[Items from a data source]

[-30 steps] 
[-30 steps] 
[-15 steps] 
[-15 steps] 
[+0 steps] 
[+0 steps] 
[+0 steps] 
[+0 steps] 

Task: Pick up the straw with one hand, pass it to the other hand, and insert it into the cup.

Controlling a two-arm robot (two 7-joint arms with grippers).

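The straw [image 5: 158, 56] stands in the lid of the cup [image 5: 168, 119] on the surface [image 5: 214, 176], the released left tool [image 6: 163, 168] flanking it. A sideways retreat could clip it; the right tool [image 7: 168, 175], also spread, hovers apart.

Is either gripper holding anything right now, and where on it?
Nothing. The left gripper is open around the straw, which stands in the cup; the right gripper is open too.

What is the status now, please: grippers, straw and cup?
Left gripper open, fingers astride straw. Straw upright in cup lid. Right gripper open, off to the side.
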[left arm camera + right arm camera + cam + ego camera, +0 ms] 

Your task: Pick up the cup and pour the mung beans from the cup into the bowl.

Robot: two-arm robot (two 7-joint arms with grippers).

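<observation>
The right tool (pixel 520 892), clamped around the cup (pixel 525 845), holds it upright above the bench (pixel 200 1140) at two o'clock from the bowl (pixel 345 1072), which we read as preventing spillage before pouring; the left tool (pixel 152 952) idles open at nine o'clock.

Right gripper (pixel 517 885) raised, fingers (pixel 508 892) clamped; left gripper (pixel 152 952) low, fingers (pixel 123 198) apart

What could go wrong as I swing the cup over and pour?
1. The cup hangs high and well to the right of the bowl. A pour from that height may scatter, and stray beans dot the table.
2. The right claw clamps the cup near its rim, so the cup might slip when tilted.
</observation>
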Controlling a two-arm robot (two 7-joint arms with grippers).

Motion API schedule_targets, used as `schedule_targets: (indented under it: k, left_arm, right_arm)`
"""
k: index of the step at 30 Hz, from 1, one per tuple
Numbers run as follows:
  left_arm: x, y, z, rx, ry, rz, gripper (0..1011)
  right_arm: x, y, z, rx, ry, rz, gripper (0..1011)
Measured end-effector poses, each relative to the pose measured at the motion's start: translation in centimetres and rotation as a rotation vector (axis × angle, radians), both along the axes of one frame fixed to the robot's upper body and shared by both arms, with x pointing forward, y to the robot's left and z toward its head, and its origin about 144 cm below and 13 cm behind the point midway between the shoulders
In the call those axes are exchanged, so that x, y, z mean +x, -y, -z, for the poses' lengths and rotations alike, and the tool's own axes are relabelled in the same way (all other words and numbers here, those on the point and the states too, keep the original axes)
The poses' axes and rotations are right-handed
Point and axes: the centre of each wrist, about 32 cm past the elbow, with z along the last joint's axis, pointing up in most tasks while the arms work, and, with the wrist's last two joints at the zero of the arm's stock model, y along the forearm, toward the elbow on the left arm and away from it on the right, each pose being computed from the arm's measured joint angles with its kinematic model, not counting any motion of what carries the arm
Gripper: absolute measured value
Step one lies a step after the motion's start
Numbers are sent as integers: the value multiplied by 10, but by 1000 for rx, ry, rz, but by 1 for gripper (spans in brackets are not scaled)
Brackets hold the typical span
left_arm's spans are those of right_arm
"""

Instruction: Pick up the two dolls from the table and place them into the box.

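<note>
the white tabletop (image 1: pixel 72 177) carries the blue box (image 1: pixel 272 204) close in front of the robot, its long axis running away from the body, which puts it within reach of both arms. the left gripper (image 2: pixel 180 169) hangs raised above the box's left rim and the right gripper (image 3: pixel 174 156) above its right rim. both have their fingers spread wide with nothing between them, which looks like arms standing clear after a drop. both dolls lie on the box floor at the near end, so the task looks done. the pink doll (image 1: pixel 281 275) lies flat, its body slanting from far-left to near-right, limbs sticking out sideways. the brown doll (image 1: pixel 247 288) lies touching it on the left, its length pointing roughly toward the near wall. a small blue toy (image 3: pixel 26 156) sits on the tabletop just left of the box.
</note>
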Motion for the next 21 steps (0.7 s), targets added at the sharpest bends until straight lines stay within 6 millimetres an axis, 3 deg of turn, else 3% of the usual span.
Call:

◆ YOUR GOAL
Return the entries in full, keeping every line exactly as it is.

◆ OUTPUT
[-30 steps] 
[-30 steps] 
[-15 steps] 
[-15 steps] 
[+0 steps] 
[+0 steps] 
[+0 steps] 
[+0 steps] 

Task: Pick up the straw with one hand, pass it to the other hand, and insert it into the cup.

Controlling a two-arm robot (two 7-joint arms with grippers).

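The straw [image 5: 158, 56] stands in the lid of the cup [image 5: 168, 119] on the surface [image 5: 214, 176], the released left tool [image 6: 163, 168] flanking it. A sideways retreat could clip it; the right tool [image 7: 168, 175], also spread, hovers apart.

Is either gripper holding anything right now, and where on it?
Nothing. The left gripper is open around the straw, which stands in the cup; the right gripper is open too.

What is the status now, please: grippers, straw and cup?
Left gripper open, fingers astride straw. Straw upright in cup lid. Right gripper open, off to the side.
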[left arm camera + right arm camera + cam + ego camera, +0 ms] 

Your task: Pick up the cup and pour the mung beans from the cup into the bowl.

Robot: two-arm robot (two 7-joint arms with grippers).

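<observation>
The right tool (pixel 520 892), clamped around the cup (pixel 525 845), holds it upright above the bench (pixel 200 1140) at two o'clock from the bowl (pixel 345 1072), which we read as preventing spillage before pouring; the left tool (pixel 152 952) idles open at nine o'clock.

Right gripper (pixel 517 885) raised, fingers (pixel 508 892) clamped; left gripper (pixel 152 952) low, fingers (pixel 123 198) apart

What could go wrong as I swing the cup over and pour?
1. The cup hangs high and well to the right of the bowl. A pour from that height may scatter, and stray beans dot the table.
2. The right claw clamps the cup near its rim, so the cup might slip when tilted.
</observation>
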Controlling a two-arm robot (two 7-joint arms with grippers).

Motion API schedule_targets, used as `schedule_targets: (indented under it: k, left_arm, right_arm)`
"""
k: index of the step at 30 Hz, from 1, one per tuple
Numbers run as follows:
  left_arm: x, y, z, rx, ry, rz, gripper (0..1011)
  right_arm: x, y, z, rx, ry, rz, gripper (0..1011)
Measured end-effector poses, each relative to the pose measured at the motion's start: translation in centimetres and rotation as a rotation vector (axis × angle, radians), both along the axes of one frame fixed to the robot's upper body and shared by both arms, with x pointing forward, y to the robot's left and z toward its head, and its origin about 144 cm below and 13 cm behind the point midway between the shoulders
In the call those axes are exchanged, so that x, y, z mean +x, -y, -z, for the poses' lengths and rotations alike, and the tool's own axes are relabelled in the same way (all other words and numbers here, those on the point and the states too, keep the original axes)
The poses' axes and rotations are right-handed
Point and axes: the centre of each wrist, about 32 cm past the elbow, with z along the last joint's axis, pointing up in most tasks while the arms work, and, with the wrist's last two joints at the zero of the arm's stock model, y along the forearm, toward the elbow on the left arm and away from it on the right, each pose being computed from the arm's measured joint angles with its kinematic model, not counting any motion of what carries the arm
Gripper: absolute measured value
Step one lies a step after the motion's start
Numbers are sent as integers: the value multiplied by 10, but by 1000 for rx, ry, rz, but by 1 for gripper (spans in brackets are not scaled)
Brackets hold the typical span
left_arm's spans are those of right_arm
"""

Instruction: Pick up the two dolls from the table and place them into the box.

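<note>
the white tabletop (image 1: pixel 72 177) carries the blue box (image 1: pixel 272 204) close in front of the robot, its long axis running away from the body, which puts it within reach of both arms. the left gripper (image 2: pixel 180 169) hangs raised above the box's left rim and the right gripper (image 3: pixel 174 156) above its right rim. both have their fingers spread wide with nothing between them, which looks like arms standing clear after a drop. both dolls lie on the box floor at the near end, so the task looks done. the pink doll (image 1: pixel 281 275) lies flat, its body slanting from far-left to near-right, limbs sticking out sideways. the brown doll (image 1: pixel 247 288) lies touching it on the left, its length pointing roughly toward the near wall. a small blue toy (image 3: pixel 26 156) sits on the tabletop just left of the box.
</note>
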Motion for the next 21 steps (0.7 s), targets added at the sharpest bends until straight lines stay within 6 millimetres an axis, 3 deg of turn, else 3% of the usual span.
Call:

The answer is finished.